Transcribe the material from its first line onward, ending with the line that contains "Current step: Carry" and adding nothing beyond it.

Recorded data section start

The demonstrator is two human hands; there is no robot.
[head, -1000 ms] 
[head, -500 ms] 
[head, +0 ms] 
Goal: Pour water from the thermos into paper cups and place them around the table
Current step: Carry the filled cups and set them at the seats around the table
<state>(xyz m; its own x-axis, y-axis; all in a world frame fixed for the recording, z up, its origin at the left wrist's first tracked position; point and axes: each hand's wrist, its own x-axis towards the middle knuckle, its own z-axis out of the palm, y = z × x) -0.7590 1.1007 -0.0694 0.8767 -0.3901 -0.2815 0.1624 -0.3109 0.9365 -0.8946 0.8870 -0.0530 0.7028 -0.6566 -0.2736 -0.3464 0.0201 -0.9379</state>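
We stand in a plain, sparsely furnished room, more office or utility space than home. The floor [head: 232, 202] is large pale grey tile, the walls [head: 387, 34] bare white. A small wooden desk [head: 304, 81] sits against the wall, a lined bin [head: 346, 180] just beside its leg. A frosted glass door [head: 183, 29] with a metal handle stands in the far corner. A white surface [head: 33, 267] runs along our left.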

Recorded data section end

**Completed task**
The demonstrator is two human hands; there is no robot.
[head, -1000 ms] 
[head, -500 ms] 
[head, +0 ms] 
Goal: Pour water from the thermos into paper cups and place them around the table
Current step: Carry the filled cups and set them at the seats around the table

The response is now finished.